Looking forward, expressing optimism about the prospects for Africa’s democracy is difficult, especially in countries recently afflicted by military depositions. Therefore, Global and African institutions need to step back from toothless negotiations and be firmer in condemning and meting out sanctions on coupists, in order to arrest the continent’s increasingly fluid democratic systems. Already, the Global Peace Index(GPI) readings for 2021 point to a significant annual deterioration in Gabon, Kenya, Benin, Nigeria, and the Gambia.

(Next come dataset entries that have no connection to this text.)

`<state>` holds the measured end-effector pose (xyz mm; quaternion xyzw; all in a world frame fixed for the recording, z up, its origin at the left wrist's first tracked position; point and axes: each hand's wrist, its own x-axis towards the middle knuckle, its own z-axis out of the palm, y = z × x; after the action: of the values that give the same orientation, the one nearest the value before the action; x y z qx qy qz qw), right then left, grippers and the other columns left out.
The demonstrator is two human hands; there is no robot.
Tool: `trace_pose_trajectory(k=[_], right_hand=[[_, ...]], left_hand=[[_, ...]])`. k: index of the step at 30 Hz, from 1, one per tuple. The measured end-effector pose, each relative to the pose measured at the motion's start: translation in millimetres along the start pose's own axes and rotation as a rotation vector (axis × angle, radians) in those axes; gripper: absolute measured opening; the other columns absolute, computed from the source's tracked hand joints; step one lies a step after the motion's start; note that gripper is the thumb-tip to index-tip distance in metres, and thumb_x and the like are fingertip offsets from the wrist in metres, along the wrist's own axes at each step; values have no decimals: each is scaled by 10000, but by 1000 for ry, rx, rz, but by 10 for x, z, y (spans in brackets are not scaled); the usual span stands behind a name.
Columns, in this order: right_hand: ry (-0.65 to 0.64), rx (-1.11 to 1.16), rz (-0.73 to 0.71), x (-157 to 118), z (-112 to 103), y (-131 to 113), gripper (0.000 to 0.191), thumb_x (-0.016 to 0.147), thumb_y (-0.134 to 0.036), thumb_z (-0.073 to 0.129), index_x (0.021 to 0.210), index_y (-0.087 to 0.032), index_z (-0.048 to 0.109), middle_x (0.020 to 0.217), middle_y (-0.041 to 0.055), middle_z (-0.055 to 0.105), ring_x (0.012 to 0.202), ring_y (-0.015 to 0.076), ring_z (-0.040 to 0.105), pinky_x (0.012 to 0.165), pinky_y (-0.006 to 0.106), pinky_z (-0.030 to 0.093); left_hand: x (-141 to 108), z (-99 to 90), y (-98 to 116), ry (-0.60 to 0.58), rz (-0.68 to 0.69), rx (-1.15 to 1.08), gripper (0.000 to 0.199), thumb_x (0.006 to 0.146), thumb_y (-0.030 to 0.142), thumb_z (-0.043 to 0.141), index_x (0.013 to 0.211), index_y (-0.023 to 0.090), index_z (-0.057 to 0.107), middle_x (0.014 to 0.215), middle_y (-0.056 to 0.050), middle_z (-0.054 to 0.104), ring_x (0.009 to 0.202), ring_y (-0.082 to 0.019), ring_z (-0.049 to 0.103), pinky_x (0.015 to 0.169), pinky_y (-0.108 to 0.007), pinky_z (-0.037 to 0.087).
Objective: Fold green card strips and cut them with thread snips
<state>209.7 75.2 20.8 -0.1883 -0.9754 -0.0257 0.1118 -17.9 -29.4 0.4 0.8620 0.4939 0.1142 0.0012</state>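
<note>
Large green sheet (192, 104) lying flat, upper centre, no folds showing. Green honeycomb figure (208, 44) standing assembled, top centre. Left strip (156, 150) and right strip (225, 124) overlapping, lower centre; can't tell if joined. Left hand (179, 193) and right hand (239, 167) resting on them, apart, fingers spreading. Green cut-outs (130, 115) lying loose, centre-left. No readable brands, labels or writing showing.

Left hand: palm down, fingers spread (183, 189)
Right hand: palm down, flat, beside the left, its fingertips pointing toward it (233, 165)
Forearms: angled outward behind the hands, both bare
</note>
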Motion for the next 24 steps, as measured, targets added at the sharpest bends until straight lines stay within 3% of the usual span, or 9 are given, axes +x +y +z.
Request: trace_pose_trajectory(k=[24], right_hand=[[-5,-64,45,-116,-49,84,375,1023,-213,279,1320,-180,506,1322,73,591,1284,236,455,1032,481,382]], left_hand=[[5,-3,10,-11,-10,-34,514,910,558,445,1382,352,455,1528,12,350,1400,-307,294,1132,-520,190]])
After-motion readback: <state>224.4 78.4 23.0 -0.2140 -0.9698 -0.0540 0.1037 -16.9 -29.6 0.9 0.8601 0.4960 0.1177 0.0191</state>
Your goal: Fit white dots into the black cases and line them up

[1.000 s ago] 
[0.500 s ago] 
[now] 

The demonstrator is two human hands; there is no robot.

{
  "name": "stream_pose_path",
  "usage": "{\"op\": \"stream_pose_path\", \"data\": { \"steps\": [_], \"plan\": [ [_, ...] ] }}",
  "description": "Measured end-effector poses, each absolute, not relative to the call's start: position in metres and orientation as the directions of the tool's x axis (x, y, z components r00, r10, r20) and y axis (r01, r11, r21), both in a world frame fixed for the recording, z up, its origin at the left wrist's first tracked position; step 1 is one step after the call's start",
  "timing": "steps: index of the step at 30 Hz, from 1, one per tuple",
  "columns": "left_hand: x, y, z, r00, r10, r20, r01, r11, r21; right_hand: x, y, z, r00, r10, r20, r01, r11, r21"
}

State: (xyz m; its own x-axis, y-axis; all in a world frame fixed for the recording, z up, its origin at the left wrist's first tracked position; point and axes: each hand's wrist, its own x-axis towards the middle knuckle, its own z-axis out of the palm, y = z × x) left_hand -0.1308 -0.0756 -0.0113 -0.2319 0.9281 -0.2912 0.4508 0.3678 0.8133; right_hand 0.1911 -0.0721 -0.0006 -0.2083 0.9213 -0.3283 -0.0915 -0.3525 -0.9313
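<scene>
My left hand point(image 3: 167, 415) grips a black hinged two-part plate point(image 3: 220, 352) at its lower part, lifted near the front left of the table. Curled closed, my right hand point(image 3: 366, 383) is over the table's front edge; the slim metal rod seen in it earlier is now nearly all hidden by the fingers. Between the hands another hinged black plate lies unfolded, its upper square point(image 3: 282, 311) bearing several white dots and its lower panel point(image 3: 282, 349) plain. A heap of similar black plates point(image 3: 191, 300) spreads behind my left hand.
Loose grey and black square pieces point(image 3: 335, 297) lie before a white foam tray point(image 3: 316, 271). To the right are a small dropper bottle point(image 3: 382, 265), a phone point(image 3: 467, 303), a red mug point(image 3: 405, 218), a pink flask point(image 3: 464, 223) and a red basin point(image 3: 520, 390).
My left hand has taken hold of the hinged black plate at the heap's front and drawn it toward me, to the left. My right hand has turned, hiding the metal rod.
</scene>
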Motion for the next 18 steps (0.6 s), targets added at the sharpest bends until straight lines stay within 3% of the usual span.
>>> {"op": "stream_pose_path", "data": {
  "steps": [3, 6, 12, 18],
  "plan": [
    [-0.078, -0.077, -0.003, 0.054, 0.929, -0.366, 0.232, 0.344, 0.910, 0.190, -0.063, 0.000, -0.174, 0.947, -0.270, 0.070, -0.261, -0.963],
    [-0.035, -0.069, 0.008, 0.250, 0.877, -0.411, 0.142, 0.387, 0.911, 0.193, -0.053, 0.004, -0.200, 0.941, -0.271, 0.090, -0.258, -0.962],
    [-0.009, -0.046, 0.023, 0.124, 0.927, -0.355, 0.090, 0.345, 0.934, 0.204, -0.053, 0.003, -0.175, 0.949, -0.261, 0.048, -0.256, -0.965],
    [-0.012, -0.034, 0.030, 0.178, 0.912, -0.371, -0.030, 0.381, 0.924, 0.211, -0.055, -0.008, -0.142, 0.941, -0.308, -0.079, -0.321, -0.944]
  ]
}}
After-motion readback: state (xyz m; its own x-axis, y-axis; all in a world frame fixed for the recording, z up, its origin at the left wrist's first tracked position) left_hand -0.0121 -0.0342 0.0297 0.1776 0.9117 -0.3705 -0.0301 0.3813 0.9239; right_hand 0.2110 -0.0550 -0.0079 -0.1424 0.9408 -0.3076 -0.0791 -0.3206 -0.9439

While recent coups have occurred in the Central and francophone West Africa sub-regions, governments in anglophone West Africa should be at high alert as the risk of a coup contagion is high. With Anglophone West African countries – Nigeria, the Gambia, Sierra Leone, and Ghana-, more than countries in other regions, recording significant deteriorations in their decorum levels in the past year, a spillover is almost inevitable. But how can countries come out of this coup-trap?

There is this notion that no elections are worse than fraudulent and forged elections, and this has led to other democratic deficits such as ignoring or downplaying elements like a free press, freedom from political repression, or human rights. There is a dire need to actually address the continent’s flawed political systems. In the wake of national and local elections scheduled to take place in seven African countries (Angola, Comoros, Gambia, Kenya, Lesotho, Senegal, and Tunisia) this year, democratically elected governments need to look beyond the fetish of strict electoral calendars – which in most cases are rigged – as a marker of democratic progress and focus on upholding human rights, strengthening the rule of law and building credible, independent institutions.